Ambassadors from the 27 European Union member states will on Sunday examine a compromise that could enable them to break the deadlock on a sixth round of economic sanctions against Russia, including a landmark halt to Russian oil imports, EU sources told AFP. (https://news.yahoo.com/eu-mulls-compromise-break-deadlock-153240503.html) The compromise solution put to national negotiators on Sunday consists in excluding the Druzhba pipeline from a future oil embargo and only imposing sanctions on oil shipped to the EU by tanker vessel, the sources said. The latest round of proposed sanctions has been blocked by landlocked Hungary, which has no access to seafaring oil cargo ships and is dependent for 65 percent of its oil needs on Russian crude supplied via the Druzhba pipeline. Budapest has rejected as inadequate a proposal to allow it two years longer than other EU states to wean itself off Russian oil. It wants at least four years and at least 800 million euros ($860 million) in EU funds to adapt its refineries to process non-Russian crude and boost pipeline capacity to neighbouring Croatia.
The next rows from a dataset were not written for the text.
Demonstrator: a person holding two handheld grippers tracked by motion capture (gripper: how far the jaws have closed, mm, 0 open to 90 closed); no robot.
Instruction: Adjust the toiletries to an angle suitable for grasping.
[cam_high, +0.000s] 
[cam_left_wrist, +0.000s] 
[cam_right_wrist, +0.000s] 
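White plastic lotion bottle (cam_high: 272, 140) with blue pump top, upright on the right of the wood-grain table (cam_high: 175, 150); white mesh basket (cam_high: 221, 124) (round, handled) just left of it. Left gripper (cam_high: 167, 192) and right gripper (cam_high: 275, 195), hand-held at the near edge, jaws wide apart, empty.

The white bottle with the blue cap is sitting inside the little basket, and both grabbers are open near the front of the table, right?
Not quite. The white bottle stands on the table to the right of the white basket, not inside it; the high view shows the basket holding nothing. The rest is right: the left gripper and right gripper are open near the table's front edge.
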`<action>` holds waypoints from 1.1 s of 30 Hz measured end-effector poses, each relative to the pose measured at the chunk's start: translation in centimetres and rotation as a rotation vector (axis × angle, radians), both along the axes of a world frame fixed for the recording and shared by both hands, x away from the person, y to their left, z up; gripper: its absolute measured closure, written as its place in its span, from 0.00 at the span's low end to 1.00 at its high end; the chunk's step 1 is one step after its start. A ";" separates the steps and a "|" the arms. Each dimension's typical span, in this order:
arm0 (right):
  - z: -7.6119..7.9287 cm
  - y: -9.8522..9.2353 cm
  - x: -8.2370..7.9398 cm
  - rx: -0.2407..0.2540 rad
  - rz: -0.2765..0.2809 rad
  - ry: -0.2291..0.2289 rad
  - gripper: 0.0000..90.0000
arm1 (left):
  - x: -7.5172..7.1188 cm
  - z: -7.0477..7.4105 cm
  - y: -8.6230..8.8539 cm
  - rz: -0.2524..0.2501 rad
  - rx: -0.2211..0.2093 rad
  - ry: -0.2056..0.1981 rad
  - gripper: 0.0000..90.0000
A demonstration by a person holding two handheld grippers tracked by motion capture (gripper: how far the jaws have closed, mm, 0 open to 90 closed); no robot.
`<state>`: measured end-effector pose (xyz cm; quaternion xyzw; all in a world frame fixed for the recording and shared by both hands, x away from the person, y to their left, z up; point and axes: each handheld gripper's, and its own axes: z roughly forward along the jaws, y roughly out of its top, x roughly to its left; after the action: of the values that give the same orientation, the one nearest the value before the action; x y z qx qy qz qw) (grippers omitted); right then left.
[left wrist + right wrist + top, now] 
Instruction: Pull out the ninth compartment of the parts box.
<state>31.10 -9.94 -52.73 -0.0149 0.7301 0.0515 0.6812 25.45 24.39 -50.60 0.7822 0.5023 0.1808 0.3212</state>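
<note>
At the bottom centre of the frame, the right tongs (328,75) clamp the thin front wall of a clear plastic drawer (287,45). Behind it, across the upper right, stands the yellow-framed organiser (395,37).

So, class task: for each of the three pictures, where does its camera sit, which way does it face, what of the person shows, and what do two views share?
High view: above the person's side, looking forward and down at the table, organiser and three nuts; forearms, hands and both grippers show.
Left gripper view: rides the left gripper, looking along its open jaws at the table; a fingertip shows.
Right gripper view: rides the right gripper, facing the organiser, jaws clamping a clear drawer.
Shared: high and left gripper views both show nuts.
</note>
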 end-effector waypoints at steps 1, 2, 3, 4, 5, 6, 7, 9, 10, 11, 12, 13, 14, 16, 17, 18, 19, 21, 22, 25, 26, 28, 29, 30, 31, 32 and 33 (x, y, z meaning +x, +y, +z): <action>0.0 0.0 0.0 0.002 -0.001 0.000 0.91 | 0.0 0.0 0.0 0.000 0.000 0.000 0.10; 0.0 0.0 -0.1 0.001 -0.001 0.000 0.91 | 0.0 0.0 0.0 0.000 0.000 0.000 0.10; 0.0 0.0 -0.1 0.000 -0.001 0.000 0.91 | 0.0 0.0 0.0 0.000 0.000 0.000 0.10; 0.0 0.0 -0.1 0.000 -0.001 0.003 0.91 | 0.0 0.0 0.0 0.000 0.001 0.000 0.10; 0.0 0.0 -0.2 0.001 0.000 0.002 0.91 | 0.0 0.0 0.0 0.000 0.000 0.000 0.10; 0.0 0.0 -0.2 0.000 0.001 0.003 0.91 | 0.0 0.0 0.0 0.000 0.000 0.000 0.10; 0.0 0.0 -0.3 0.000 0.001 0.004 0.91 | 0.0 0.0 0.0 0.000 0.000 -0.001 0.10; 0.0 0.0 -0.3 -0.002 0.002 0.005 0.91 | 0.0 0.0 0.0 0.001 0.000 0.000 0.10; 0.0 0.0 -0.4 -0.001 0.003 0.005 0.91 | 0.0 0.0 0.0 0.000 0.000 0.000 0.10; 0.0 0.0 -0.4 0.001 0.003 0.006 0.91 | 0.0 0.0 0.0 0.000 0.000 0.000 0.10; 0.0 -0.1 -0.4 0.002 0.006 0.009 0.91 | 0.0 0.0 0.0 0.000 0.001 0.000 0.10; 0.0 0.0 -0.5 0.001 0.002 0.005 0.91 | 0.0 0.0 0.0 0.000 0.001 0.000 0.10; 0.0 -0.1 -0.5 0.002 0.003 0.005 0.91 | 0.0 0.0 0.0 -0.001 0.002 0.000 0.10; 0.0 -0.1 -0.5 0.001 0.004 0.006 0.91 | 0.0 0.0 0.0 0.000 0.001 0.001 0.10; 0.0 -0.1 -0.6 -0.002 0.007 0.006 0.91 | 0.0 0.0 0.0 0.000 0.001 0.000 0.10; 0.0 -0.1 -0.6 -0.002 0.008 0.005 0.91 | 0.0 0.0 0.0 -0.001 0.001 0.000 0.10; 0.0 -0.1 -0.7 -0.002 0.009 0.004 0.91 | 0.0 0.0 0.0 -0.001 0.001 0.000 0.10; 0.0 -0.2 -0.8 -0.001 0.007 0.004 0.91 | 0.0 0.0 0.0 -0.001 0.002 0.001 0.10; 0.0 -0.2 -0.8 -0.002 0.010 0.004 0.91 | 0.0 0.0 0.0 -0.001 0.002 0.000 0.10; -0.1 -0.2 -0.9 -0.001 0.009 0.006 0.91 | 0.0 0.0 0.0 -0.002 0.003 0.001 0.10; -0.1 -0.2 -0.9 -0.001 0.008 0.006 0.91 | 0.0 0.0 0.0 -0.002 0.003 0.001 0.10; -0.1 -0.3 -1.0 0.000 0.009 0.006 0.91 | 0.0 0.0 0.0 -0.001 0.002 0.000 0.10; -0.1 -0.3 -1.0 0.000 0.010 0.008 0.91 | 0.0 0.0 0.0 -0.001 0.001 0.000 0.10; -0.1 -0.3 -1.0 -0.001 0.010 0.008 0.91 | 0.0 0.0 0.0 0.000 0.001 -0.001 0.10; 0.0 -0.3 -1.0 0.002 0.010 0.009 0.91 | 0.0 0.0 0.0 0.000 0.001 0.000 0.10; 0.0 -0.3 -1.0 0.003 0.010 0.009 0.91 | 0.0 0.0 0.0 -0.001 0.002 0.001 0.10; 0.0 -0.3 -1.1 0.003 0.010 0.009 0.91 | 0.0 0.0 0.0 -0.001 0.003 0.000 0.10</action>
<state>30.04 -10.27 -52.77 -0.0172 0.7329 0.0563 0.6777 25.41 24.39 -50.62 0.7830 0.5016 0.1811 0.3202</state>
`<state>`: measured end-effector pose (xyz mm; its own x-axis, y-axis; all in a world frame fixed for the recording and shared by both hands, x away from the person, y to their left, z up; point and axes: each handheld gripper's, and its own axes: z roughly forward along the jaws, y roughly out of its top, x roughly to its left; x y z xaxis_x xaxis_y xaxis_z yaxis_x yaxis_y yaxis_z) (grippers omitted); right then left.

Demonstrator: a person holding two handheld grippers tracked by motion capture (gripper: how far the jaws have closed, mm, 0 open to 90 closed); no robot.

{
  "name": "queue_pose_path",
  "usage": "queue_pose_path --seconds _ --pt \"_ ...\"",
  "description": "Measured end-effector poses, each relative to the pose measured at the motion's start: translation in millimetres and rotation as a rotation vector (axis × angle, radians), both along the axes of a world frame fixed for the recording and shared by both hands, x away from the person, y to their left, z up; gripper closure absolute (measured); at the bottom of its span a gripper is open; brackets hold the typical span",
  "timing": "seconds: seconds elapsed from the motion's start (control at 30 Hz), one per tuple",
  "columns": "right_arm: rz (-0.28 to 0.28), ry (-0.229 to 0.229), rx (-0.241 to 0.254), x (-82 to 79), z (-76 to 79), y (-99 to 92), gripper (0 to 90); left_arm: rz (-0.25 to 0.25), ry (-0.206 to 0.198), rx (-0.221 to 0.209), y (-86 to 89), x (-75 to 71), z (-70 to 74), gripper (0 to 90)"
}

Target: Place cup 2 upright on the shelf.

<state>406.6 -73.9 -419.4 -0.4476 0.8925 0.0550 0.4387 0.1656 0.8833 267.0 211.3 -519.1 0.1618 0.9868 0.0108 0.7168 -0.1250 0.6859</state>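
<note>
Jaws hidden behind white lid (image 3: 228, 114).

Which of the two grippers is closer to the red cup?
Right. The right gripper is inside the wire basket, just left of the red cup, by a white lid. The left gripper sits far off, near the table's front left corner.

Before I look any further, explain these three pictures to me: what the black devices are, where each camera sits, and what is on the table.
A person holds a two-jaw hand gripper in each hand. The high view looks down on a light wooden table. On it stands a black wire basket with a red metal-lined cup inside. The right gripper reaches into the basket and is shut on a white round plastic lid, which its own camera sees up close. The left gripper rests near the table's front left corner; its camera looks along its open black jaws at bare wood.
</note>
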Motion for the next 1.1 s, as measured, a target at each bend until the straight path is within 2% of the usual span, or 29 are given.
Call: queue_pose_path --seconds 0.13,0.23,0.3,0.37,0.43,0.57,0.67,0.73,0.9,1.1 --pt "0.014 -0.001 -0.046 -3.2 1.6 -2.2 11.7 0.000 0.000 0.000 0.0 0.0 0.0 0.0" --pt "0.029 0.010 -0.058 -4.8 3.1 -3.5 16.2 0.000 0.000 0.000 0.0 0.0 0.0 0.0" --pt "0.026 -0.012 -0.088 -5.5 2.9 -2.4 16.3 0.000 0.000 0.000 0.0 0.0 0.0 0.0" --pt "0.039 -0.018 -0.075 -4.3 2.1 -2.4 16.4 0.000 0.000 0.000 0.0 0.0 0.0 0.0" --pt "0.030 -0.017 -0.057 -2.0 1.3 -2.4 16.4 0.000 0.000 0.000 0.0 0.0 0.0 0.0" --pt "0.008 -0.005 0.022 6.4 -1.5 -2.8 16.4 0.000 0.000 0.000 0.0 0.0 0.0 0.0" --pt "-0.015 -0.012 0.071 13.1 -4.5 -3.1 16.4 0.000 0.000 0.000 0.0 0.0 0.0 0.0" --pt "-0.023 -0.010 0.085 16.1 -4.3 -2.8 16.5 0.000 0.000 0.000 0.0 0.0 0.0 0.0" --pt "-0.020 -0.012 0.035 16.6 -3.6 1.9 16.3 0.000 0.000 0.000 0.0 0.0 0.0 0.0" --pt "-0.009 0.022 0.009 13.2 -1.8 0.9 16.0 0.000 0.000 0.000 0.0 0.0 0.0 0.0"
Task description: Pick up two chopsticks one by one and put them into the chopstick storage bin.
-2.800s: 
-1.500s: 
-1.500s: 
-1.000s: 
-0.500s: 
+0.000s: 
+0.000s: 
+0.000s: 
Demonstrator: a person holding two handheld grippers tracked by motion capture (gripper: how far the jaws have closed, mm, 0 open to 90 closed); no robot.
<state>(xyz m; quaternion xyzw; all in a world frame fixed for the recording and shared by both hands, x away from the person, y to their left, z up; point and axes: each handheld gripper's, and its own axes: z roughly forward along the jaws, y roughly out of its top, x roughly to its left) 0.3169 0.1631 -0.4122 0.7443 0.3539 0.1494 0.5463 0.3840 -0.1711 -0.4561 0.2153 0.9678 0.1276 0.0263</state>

Newsline: Saudi Arabia Names Veteran Diplomat as New Climate Envoy

Saudi Arabia appointed a veteran diplomat and former ambassador to the US as climate envoy, a task that had previously been mostly managed by the same ministry that controls oil production. (https://www.bloomberg.com/news/articles/2022-05-29/saudi-arabia-names-veteran-diplomat-as-new-climate-envoy) Adel Al-Jubeir, minister of state for overseas affairs, will tackle the function along with his present job, in keeping with a royal order issued on Sunday. Al-Jubeir had beforehand served as overseas minister — a separate title. Al-Jubeir held key diplomacy positions throughout a interval that noticed heavy lobbying from the US authorities to persuade international locations that have been usually reticent to assist a worldwide local weather pact to as an alternative signal on. The Paris local weather settlement was signed by virtually each nation on the earth and it was ratified in November 2016. It wasn’t instantly clear what the appointment means for the local weather coverage of the world’s largest crude oil exporter — which has usually been directed by officers in its Ministry of Vitality.